# Task description
Copy every line of the records exactly, without including the images.

# Supplied material
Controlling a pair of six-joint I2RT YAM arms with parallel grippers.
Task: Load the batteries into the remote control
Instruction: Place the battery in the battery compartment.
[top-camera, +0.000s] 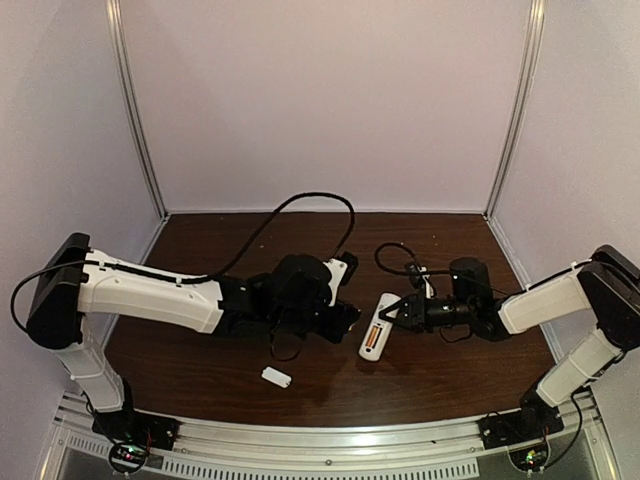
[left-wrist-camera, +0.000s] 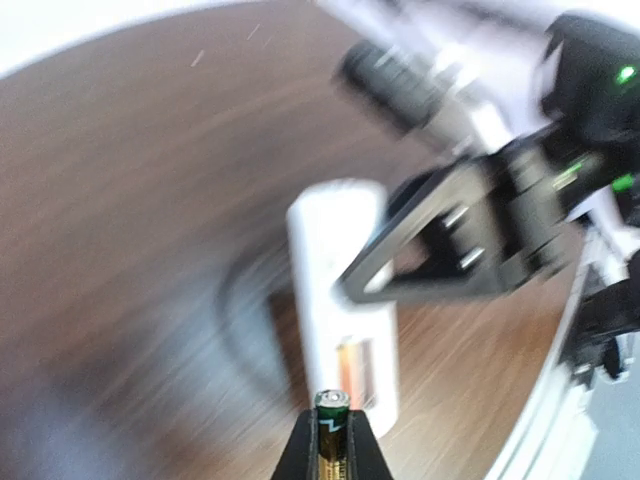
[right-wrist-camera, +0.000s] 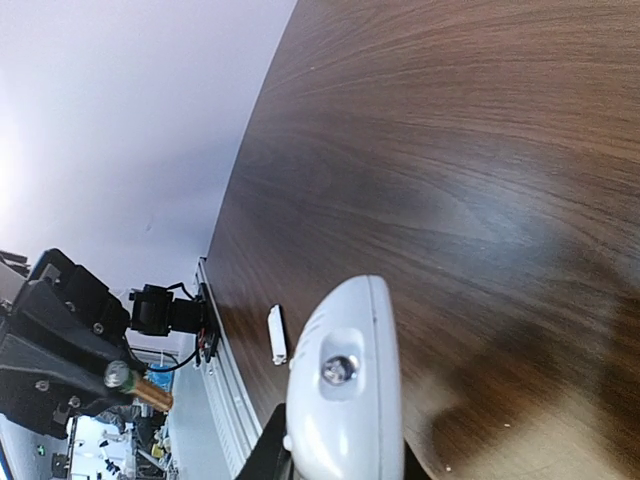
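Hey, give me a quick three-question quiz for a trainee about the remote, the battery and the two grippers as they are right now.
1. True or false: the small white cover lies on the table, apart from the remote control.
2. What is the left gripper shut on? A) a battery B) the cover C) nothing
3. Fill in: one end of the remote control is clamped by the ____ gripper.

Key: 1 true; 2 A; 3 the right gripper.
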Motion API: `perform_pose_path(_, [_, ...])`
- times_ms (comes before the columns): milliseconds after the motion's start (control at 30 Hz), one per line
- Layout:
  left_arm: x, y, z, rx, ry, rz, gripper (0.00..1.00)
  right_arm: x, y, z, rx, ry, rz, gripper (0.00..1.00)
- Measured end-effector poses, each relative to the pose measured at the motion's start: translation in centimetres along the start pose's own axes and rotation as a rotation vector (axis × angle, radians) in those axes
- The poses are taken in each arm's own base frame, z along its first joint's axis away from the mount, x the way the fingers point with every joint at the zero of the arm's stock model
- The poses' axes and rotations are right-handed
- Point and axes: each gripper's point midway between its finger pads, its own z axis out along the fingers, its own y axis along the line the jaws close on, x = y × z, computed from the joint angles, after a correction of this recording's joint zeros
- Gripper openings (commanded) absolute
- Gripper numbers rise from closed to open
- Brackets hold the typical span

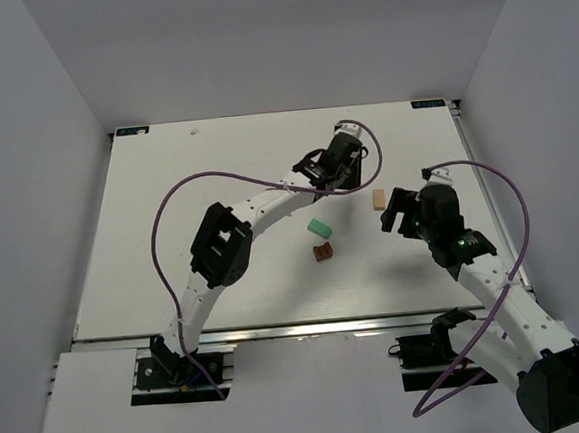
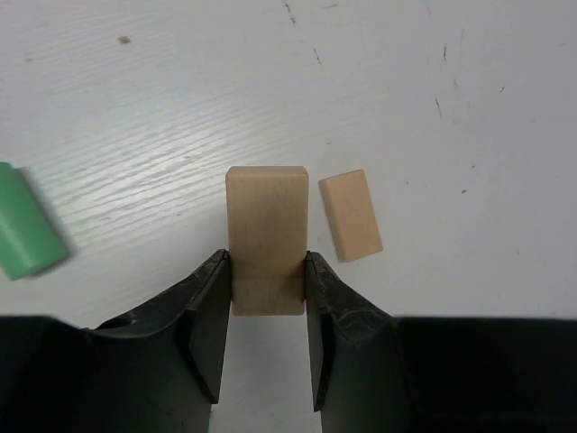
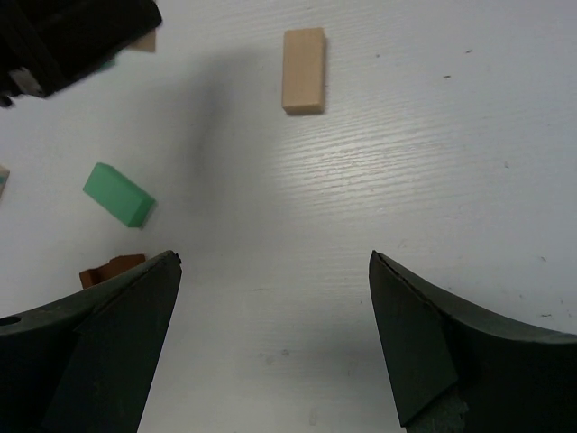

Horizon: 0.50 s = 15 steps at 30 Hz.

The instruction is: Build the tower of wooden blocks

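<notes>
With your left end effector [image 2: 267, 271] clamped on a tan block [image 2: 267, 225], lift straight, sparing the neighbouring block [image 2: 350, 215]; right end effector [image 3: 273, 263] gapes empty.

Looked like a robotics lab rig to me. The white table [image 1: 169, 216] was boxed in by plain white panels [image 1: 27, 197] on the left, back and right, like a little test cell. Two white-and-black robot arms [image 1: 269, 206] were mounted at the near edge by a metal rail [image 1: 308, 327]. Purple cables [image 1: 157, 237] looped off them, and a few tiny wooden blocks [image 1: 377, 200] lay on the scuffed tabletop.
</notes>
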Motion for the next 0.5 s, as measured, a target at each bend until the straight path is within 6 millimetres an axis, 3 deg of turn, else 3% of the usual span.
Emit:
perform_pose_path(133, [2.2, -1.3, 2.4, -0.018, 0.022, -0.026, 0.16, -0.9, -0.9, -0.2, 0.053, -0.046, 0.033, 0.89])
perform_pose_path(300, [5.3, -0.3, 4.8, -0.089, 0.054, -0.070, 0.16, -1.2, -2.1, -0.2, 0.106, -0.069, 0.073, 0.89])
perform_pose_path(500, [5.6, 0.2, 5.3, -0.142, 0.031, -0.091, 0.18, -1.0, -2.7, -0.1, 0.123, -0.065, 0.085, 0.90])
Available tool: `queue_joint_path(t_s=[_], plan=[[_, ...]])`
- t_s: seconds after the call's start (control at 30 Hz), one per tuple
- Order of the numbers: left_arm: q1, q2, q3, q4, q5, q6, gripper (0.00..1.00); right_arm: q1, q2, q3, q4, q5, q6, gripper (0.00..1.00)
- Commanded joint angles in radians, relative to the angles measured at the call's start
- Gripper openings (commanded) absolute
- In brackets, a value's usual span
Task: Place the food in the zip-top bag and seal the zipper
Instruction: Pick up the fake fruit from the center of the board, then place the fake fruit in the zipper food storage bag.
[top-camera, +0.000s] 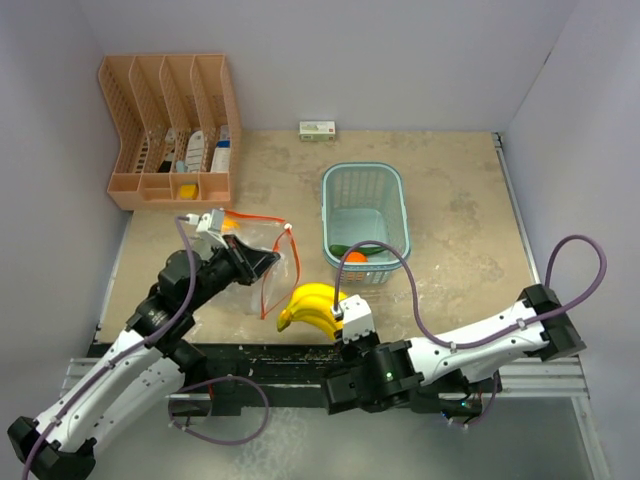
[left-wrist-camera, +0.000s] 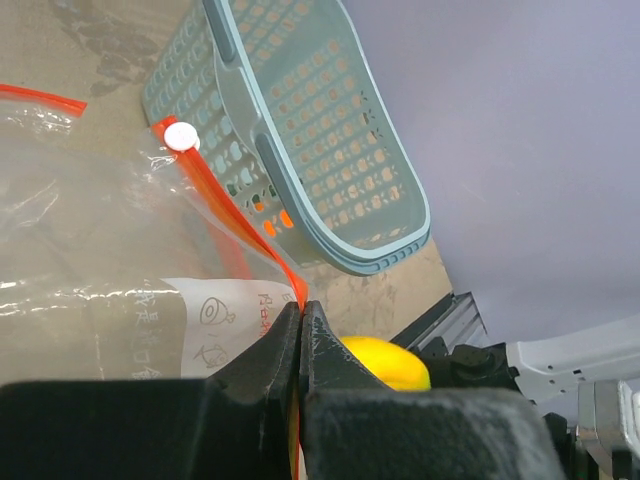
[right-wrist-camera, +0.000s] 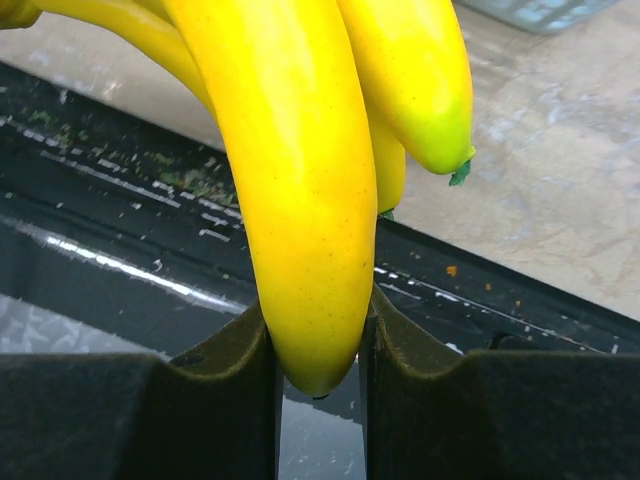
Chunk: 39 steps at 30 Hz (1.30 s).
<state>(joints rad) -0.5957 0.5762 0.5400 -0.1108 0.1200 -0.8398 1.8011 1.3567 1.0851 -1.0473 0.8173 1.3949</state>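
The clear zip-top bag lies left of centre, and my left gripper is shut on its orange zipper strip. The zipper's white slider sits farther along that strip. A bunch of yellow bananas hangs near the table's front edge, just right of the bag. My right gripper is shut on the tip of one banana. A small orange fruit and a green vegetable lie inside the light blue basket.
An orange file organizer with small items stands at the back left. A small white box sits against the back wall. A black rail runs along the table's near edge, under the bananas.
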Motion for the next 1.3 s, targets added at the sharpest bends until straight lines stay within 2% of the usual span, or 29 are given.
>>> queue_joint_path(t_s=[0.0,0.13,0.23,0.33,0.43,0.57,0.7,0.87,1.0,1.27], plan=[[-0.001,-0.056,0.076,-0.049,-0.034,0.047,0.0,0.017,-0.015,0.046,-0.26,0.175,0.223,0.0],[-0.001,-0.103,0.135,-0.141,-0.074,0.078,0.0,0.02,-0.123,0.029,-0.251,0.219,0.25,0.0],[-0.001,-0.127,0.174,-0.186,-0.103,0.1,0.0,0.021,-0.164,0.055,-0.192,0.291,0.142,0.0],[-0.001,-0.135,0.203,-0.219,-0.122,0.116,0.0,0.02,-0.117,0.134,-0.189,0.37,0.071,0.0],[-0.001,-0.134,0.216,-0.231,-0.126,0.12,0.0,0.02,-0.029,0.238,-0.259,0.446,0.07,0.0],[-0.001,-0.129,0.242,-0.255,-0.12,0.127,0.0,0.016,0.022,0.326,-0.258,0.547,0.031,0.0],[-0.001,-0.141,0.273,-0.304,-0.131,0.143,0.0,-0.02,0.021,0.364,-0.222,0.566,-0.024,0.0],[-0.001,-0.169,0.29,-0.321,-0.145,0.149,0.0,-0.051,0.069,0.388,-0.126,0.576,-0.233,0.0],[-0.001,-0.165,0.304,-0.326,-0.128,0.146,0.0,-0.061,0.156,0.441,-0.235,0.611,-0.172,0.0],[-0.001,-0.161,0.321,-0.313,-0.122,0.147,0.0,-0.071,0.263,0.469,-0.246,0.677,-0.21,0.0]])
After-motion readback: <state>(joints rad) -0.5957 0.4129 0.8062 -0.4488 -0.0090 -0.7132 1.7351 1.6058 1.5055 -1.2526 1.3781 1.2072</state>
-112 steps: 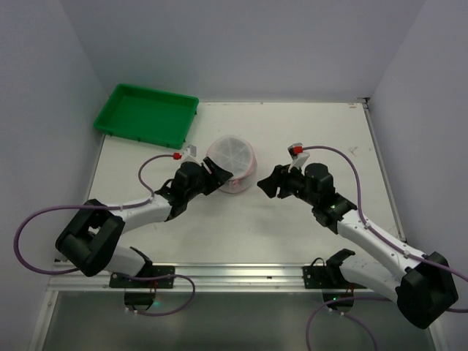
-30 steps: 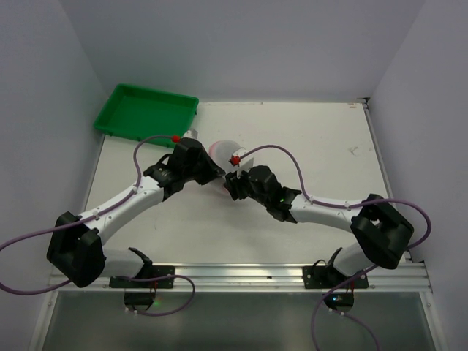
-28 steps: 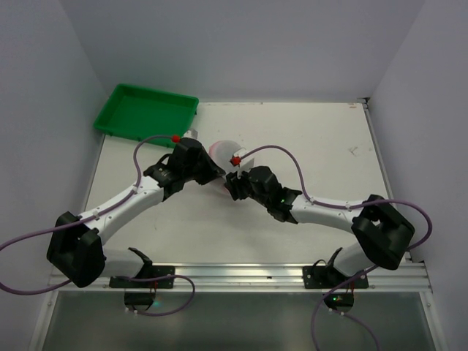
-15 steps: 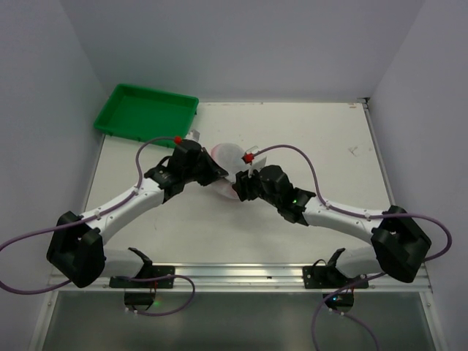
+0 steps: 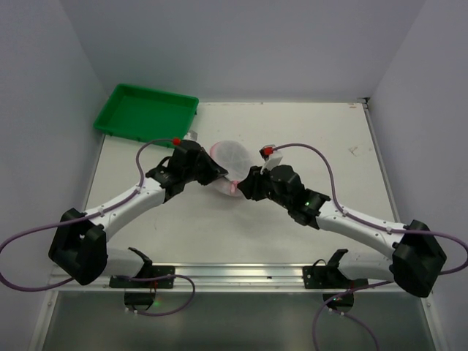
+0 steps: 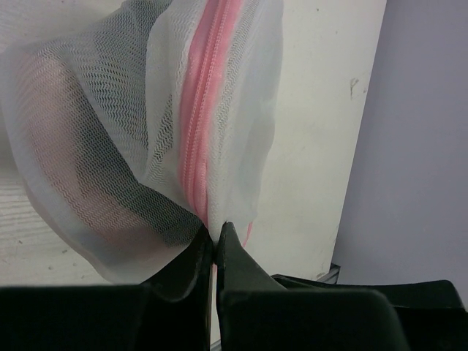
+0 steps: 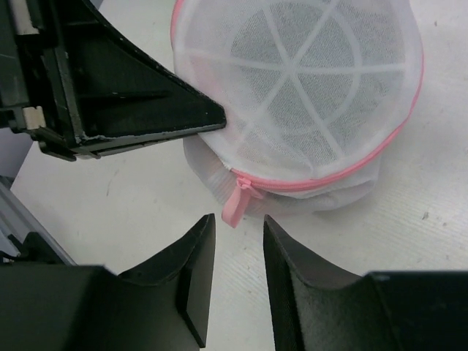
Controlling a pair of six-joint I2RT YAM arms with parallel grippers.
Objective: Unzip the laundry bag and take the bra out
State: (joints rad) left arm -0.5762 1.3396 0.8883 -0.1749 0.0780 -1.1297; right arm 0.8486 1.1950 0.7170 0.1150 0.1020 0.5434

# Solution
Controlling a pair of six-joint I2RT YAM arms with parallel grippers.
Task: Load the batteries into the remote control
Instruction: Place the battery in the battery compartment.
[top-camera, +0.000s] 
[left-wrist-camera, +0.000s] 
[right-wrist-camera, +0.000s] 
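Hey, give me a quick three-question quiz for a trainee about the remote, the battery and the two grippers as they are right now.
1. True or false: the small white cover lies on the table, apart from the remote control.
2. What is the left gripper shut on? A) a battery B) the cover C) nothing
3. Fill in: one end of the remote control is clamped by the ____ gripper.

Key: 1 true; 2 A; 3 the right gripper.
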Motion API: `perform_pose_path(_, [_, ...])`
- times_ms (comes before the columns): milliseconds after the motion's start (control at 30 Hz), one per line
- Layout:
  left_arm: x, y, z, rx, ry, rz, gripper (0.00..1.00)
  right_arm: x, y, z, rx, ry, rz, gripper (0.00..1.00)
- Measured end-effector poses, each relative to the pose measured at the motion's start: translation in centimetres along the start pose's own axes and rotation as a rotation vector (axis × angle, radians) in those axes
- The poses are taken in each arm's own base frame, z along its first joint's axis away from the mount, x the way the fingers point with every joint at the zero of the arm's stock model
- The poses' axes and rotations are right-handed
- Point and axes: each gripper's point midway between its finger pads, its own z axis out along the fingers, its own y axis along the line the jaws close on, x = y × z, computed from the joint angles, after a correction of this recording's joint zeros
- Gripper openings (commanded) absolute
- Gripper numbers rise from closed to open
- Brackets hold the typical span


Horizon: 0.50 s = 15 steps at 30 Hz.

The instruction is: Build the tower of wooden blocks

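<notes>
With your left end effector [image 2: 267, 271] clamped on a tan block [image 2: 267, 225], lift straight, sparing the neighbouring block [image 2: 350, 215]; right end effector [image 3: 273, 263] gapes empty.

Looked like a robotics lab rig to me. The white table [image 1: 169, 216] was boxed in by plain white panels [image 1: 27, 197] on the left, back and right, like a little test cell. Two white-and-black robot arms [image 1: 269, 206] were mounted at the near edge by a metal rail [image 1: 308, 327]. Purple cables [image 1: 157, 237] looped off them, and a few tiny wooden blocks [image 1: 377, 200] lay on the scuffed tabletop.
</notes>
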Motion for the next 0.5 s, as measured, a target at each bend until the straight path is within 6 millimetres an axis, 3 deg of turn, else 3% of the usual span.
Emit:
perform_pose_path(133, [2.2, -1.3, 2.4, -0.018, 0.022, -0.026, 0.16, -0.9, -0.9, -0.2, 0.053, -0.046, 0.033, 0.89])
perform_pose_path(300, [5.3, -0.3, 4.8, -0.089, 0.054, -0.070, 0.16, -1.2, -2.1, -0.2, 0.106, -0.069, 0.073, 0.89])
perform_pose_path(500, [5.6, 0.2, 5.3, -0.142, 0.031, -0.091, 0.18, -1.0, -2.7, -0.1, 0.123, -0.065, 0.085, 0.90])
Available tool: `queue_joint_path(t_s=[_], plan=[[_, ...]])`
- t_s: seconds after the call's start (control at 30 Hz), one per tuple
- Order of the numbers: left_arm: q1, q2, q3, q4, q5, q6, gripper (0.00..1.00); right_arm: q1, q2, q3, q4, q5, q6, gripper (0.00..1.00)
- Commanded joint angles in radians, relative to the angles measured at the call's start
- Gripper openings (commanded) absolute
- In brackets, a value's usual span
Task: Place the food in the zip-top bag and seal the zipper
Instruction: Pick up the fake fruit from the center of the board, then place the fake fruit in the zipper food storage bag.
[top-camera, +0.000s] 
[left-wrist-camera, +0.000s] 
[right-wrist-camera, +0.000s] 
Chunk: 39 steps at 30 Hz (1.30 s).
<state>(joints rad) -0.5957 0.5762 0.5400 -0.1108 0.1200 -0.8398 1.8011 1.3567 1.0851 -1.0473 0.8173 1.3949</state>
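The clear zip-top bag lies left of centre, and my left gripper is shut on its orange zipper strip. The zipper's white slider sits farther along that strip. A bunch of yellow bananas hangs near the table's front edge, just right of the bag. My right gripper is shut on the tip of one banana. A small orange fruit and a green vegetable lie inside the light blue basket.
An orange file organizer with small items stands at the back left. A small white box sits against the back wall. A black rail runs along the table's near edge, under the bananas.
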Motion for the next 1.3 s, targets added at the sharpest bends until straight lines stay within 2% of the usual span, or 29 are given.
>>> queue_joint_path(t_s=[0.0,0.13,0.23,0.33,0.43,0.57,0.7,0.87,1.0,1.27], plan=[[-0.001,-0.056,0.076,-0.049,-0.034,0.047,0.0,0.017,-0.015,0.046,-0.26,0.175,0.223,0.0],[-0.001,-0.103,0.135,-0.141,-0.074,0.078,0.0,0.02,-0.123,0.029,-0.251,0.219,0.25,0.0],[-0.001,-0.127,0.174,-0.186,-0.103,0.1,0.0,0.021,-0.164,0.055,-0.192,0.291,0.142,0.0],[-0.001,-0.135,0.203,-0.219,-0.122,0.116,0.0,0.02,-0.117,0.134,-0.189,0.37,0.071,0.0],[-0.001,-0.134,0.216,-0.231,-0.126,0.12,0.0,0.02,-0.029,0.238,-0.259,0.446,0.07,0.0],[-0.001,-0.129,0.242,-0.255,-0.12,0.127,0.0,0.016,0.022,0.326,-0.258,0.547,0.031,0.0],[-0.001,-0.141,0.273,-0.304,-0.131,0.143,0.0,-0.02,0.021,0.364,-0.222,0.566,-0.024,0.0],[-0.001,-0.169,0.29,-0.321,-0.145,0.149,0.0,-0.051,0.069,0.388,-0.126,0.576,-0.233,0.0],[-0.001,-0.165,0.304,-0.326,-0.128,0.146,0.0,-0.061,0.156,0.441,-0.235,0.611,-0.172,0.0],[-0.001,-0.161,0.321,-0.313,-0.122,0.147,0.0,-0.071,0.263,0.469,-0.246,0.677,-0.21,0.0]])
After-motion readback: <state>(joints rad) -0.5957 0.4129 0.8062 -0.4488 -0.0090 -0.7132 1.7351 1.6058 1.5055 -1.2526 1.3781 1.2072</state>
-112 steps: 
-30 steps: 
-28 steps: 
-15 steps: 
+0 steps: 
+0 steps: 
+0 steps: 
Controlling a pair of six-joint I2RT YAM arms with parallel grippers.
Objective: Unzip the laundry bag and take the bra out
State: (joints rad) left arm -0.5762 1.3396 0.8883 -0.1749 0.0780 -1.1297; right arm 0.8486 1.1950 0.7170 0.1150 0.1020 0.5434

Work on this exercise is finished, so nothing remains.